Atara Biotherapeutics

Author Of 1 Presentation

Clinical Trials Poster Presentation

P0227 - Phase I, multicenter, two-part study of ATA188, an open-label, dose-escalation and double-blind, placebo-controlled dose-expansion study (ID 1691)

Speakers
Presentation Number
P0227
Presentation Topic
Clinical Trials

Abstract

Background

Infection with Epstein-Barr virus (EBV) is a necessary risk factor for the development of multiple sclerosis (MS) [Abrahamyan S et al. JNNP 2020; Pakpoor J, et al. Mult Scler 2012]. ATA188 – an off-the-shelf, allogeneic EBV-targeted T-cell immunotherapy – is being evaluated in a two-part Phase I, multicenter study in adults with progressive forms of MS (PMS; NCT03283826). Part 1 of the study (open-label, single-arm sequential dose escalation) indicates ATA188 is well tolerated, with a higher proportion of patients (pts) showing sustained disability improvement with increasing dose [Pender MP et al. EAN 2020]. These data need to be confirmed in a well-designed randomized, double-blind, placebo-controlled study (DBPCS).

Objectives

Part 2 is a DBPCS designed to further characterize ATA188 safety/tolerability, product kinetics, as well as to assess the impact of treatment on clinical endpoints and biological markers of MS compared to placebo.

Methods

This trial will utilize an adaptive study design. Potential adaptations include considerations in dose, sample size, and endpoints.

Results

In this DBPCS, 36 pts will be randomized to receive ATA188 or placebo; up to 36 additional pts (72 total) may be added if needed. Based on part 1 results, the first 18 pts in part 2 will be randomized to receive ATA188 Cohort 3 dose (2.0x107cells) or placebo. Different doses of ATA188 may be explored in additional pts. In year 1, pts will receive two treatment cycles, ATA188 or placebo. In year 2, pts in the placebo arm will cross over to receive two cycles of ATA188; pts in the ATA188 arm will receive one cycle of ATA188 followed by one cycle of placebo. Pts completing year 2 will be eligible for a 3-year open-label extension, receiving ATA188 once a year.

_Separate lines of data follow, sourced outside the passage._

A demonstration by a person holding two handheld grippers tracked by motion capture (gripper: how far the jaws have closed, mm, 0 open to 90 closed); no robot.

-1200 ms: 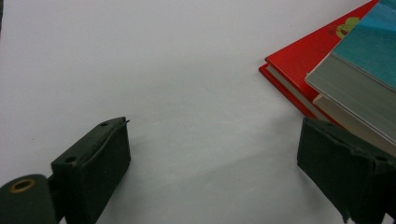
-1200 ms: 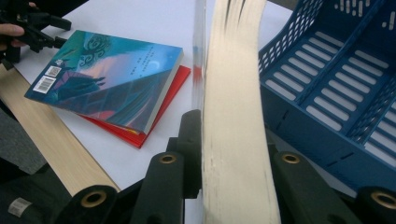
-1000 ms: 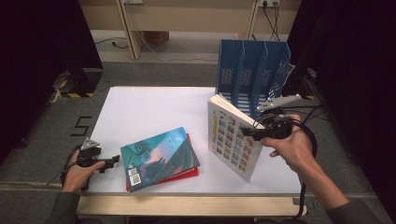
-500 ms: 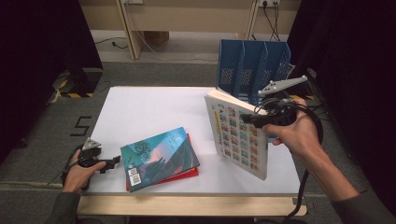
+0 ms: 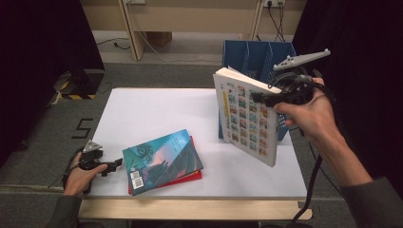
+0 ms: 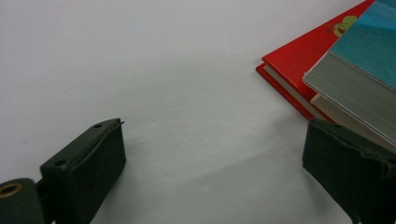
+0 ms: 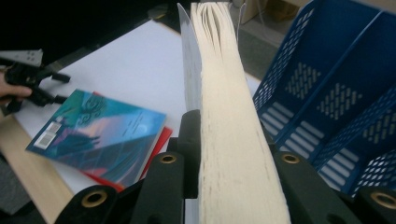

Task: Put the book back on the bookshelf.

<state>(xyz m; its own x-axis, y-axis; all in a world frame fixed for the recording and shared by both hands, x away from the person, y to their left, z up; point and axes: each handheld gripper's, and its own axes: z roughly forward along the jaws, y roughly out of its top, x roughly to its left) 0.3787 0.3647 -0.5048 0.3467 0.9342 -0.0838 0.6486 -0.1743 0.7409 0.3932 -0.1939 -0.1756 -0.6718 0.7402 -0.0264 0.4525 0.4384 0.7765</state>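
Note:
My right gripper [image 5: 260, 98] is shut on a thick white book with a picture-grid cover [image 5: 244, 118], held tilted in the air in front of the blue file rack [image 5: 252, 59]. Its cream page edges [image 7: 231, 140] run up between the jaws. A teal book [image 5: 162, 158] lies on a red book [image 5: 192, 176] at the table's front. My left gripper [image 5: 116, 165] rests open on the table just left of that stack. In the left gripper view, the stack's corner [image 6: 327, 79] lies just beyond the right jaw.
The blue file rack [image 7: 327, 93] has several upright slots and stands at the table's back right. The white table [image 5: 152, 111] ends in a wooden front edge [image 5: 190, 209]. The floor around it is grey, with dark curtains at both sides.
My right gripper has lifted the white book off the table and carried it up and right, toward the rack. The left gripper has stayed still.

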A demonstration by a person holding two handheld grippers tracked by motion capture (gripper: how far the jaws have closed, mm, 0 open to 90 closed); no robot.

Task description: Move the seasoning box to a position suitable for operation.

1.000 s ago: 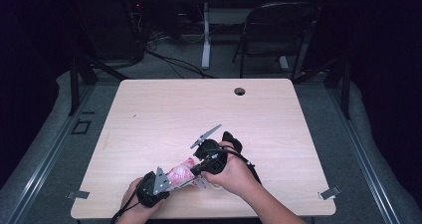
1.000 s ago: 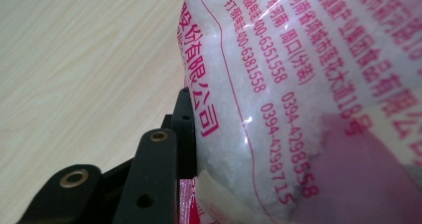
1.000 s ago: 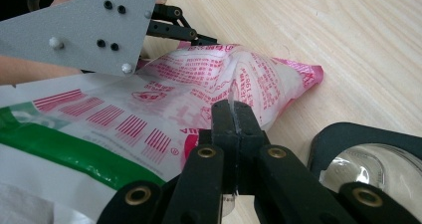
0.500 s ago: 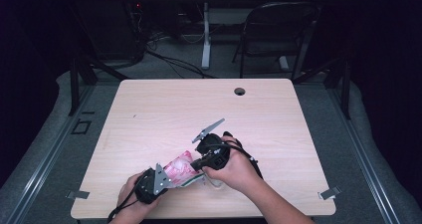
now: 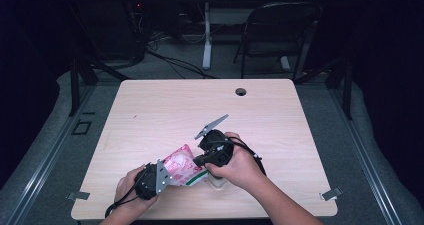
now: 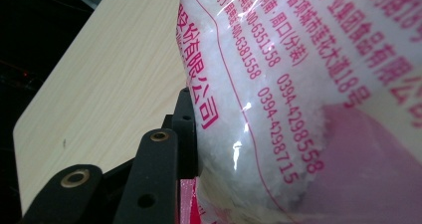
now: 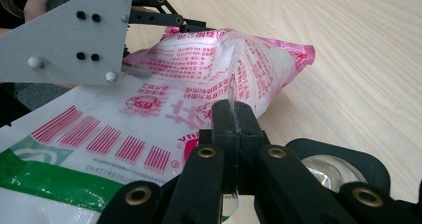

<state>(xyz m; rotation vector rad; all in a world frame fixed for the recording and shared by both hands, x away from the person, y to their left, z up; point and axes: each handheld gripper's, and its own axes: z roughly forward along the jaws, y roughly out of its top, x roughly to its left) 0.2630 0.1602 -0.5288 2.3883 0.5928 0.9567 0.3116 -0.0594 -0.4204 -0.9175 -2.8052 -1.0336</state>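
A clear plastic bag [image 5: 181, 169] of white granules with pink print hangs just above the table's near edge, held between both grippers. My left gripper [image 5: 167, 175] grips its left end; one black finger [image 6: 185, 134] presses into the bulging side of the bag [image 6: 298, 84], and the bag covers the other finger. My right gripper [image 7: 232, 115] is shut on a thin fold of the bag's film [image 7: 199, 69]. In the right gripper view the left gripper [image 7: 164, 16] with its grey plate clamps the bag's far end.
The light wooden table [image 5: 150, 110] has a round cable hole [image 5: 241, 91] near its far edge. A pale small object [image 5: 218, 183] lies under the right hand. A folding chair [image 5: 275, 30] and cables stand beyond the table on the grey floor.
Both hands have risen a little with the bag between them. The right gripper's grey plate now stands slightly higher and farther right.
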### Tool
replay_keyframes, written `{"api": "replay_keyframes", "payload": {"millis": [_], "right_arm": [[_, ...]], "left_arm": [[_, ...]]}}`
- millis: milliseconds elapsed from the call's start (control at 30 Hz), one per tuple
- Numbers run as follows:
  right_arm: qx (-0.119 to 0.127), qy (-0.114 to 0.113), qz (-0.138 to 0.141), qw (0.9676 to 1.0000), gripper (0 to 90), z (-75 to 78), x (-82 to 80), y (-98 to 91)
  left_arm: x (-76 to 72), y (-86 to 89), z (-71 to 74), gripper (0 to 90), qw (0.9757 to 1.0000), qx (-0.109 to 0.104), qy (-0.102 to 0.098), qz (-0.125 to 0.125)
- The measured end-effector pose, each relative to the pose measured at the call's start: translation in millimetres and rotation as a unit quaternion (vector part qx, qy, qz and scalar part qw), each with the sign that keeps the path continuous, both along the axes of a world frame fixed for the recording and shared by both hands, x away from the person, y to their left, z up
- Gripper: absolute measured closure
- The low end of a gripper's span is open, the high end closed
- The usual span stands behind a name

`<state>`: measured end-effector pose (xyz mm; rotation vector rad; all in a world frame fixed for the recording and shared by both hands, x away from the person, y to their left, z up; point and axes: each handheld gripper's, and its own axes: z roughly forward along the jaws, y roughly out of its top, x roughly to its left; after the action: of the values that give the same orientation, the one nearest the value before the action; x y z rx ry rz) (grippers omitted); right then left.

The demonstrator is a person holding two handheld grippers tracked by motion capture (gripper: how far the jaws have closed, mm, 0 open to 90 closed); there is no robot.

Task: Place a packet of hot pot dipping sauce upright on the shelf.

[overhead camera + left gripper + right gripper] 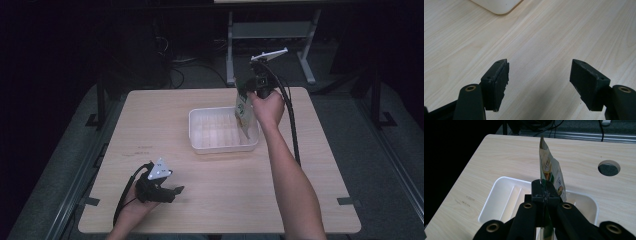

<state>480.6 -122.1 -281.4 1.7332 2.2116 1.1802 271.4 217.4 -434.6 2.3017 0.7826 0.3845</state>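
Observation:
A flat printed snack packet (243, 111) hangs edge-on over the right end of a white plastic tray (200, 142). My right gripper (246, 96) is shut on the packet, held up by a hand above the tray's far right corner. In the right gripper view the two black jaws press together on the packet (550, 171), with the tray (496, 202) below. My left gripper (175, 191) rests low near the table's front left, pointing right. Its jaws stand wide apart in the left gripper view (539, 85), with bare wood between them.
The light wooden table (150, 115) has a round cable hole (609, 168) beyond the tray in the right gripper view. A tray corner (499, 6) lies ahead of the left gripper. White desk legs (235, 35) stand on the dark floor behind the table.

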Motion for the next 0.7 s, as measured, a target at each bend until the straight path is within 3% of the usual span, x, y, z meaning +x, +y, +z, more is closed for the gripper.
{"api": "replay_keyframes", "payload": {"millis": [300, 433, 700], "right_arm": [[0.012, 0.015, -0.01, 0.9998, 88.5, -7.3, 4.1, 1.4], [-0.007, 0.025, -0.011, 0.9996, 88.3, -14.0, 6.0, 3.3], [-0.009, 0.035, -0.016, 0.9992, 88.1, -27.7, 6.6, -1.9]], "left_arm": [[-0.1, 0.1, 0.3, 30.7, 1.0, 0.0, 0.0, 0.0], [-0.1, 0.5, 0.2, 30.7, 1.0, 0.0, 0.0, 0.0], [0.0, -0.4, -0.4, 30.7, 1.0, 0.003, 0.001, -0.001]]}}
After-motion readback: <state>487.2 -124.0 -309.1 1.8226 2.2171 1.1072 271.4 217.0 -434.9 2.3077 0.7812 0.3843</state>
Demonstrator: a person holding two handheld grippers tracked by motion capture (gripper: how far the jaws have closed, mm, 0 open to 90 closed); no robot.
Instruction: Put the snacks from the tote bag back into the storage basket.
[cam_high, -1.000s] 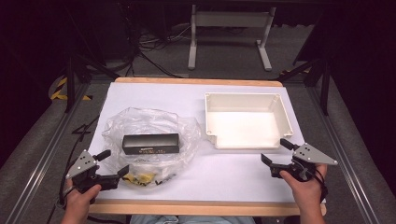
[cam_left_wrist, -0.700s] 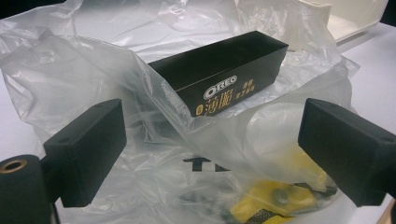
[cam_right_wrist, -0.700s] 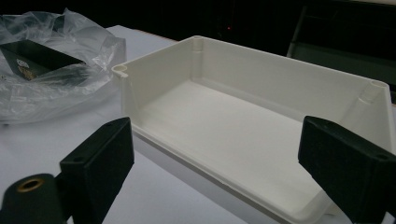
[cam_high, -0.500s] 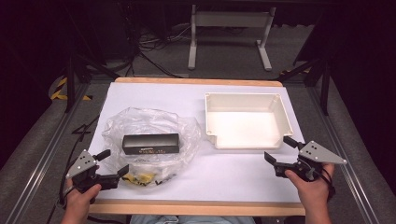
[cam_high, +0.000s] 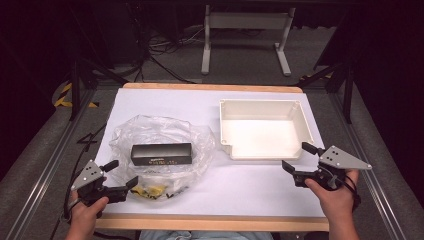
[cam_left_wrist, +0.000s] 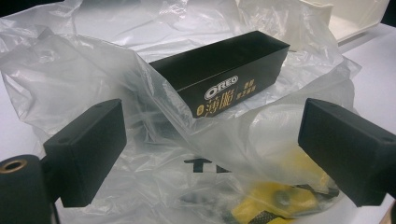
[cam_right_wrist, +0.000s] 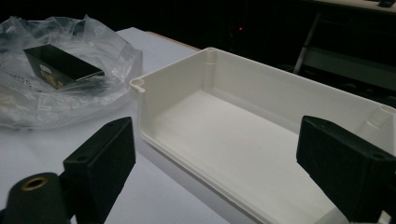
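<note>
Here, nearest the person, the left gripper (cam_high: 120, 176) rests at the counter's (cam_high: 250, 185) front-left corner with its jaws spread wide and nothing between them; the right gripper (cam_high: 299, 163) sits at the front right, likewise spread and empty. Just ahead of the left gripper lies a crumpled clear plastic bag (cam_high: 160, 145), thin, glossy and wrinkled, with some yellow and black packaging (cam_left_wrist: 280, 200) showing through its near edge. In the bag's open mouth, a little farther back, rests the black box (cam_high: 161, 154), a long, sharp-edged carton with a matte dark face and gold and white Oreo lettering (cam_left_wrist: 222, 87). Its long axis runs across the counter, left to right, so it lies broadside to the left gripper, forward and slightly to the right of it; the left hand is clearly the nearer one. Beyond the right gripper, well apart from the bag, stands the white tray (cam_high: 305, 120), a smooth, hard-walled rectangular bin, open on top and empty. I judge the box wants a grasp across its short width.
</note>
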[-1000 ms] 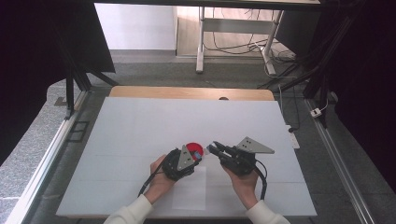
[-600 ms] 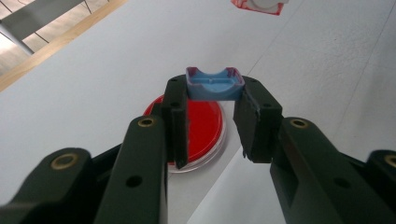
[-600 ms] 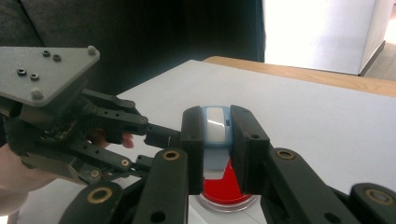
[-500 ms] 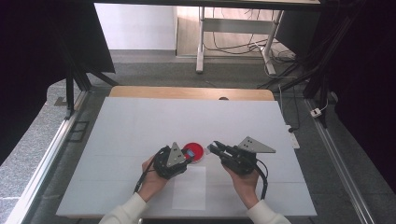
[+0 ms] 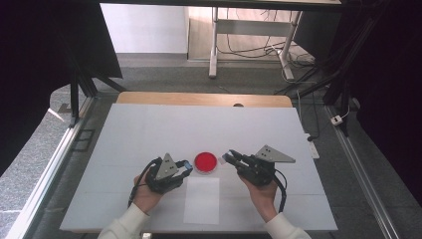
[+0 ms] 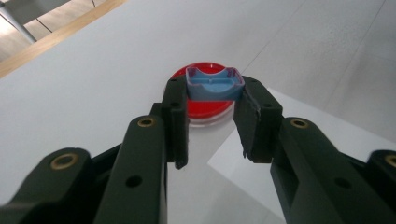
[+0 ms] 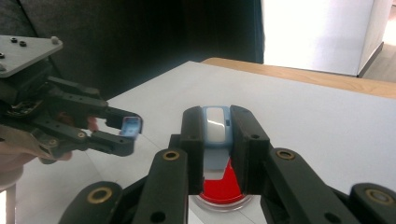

Eligible pts are those with a current diagnosis of PMS (primary or secondary), EBV seropositivity, age 18–55 years, and an expanded disability status scale (EDSS) score of 3.0–6.5 at screening. Key exclusion criteria include evidence of clinical relapse or radiological activity within the 2 years prior to screening. Pts in part 1 are not eligible for part 2.

Endpoints include: incidence of adverse events; change from baseline in cerebrospinal fluid (CSF) immunoglobulin G index; change from baseline in clinical disability per EDSS, Timed 25-Foot Walk, and/or 9HPT; ambulatory activity monitoring; cervical spinal cord volume and whole brain volume on magnetic resonance imaging (MRI); the number of gadolinium-enhancing and new or enlarging T2 lesions on brain MRI scans. Exploratory endpoints include assessment of potential biomarkers such as oligoclonal bands in CSF, persistence of ATA188, and cytokine profiling in blood and CSF compartments.

Conclusions

Part 2, the randomized, placebo-controlled portion of this phase 1 study, is now enrolling pts with the objective of evaluating the safety/tolerability, product kinetics and biological and clinical effect of ATA188 on PMS.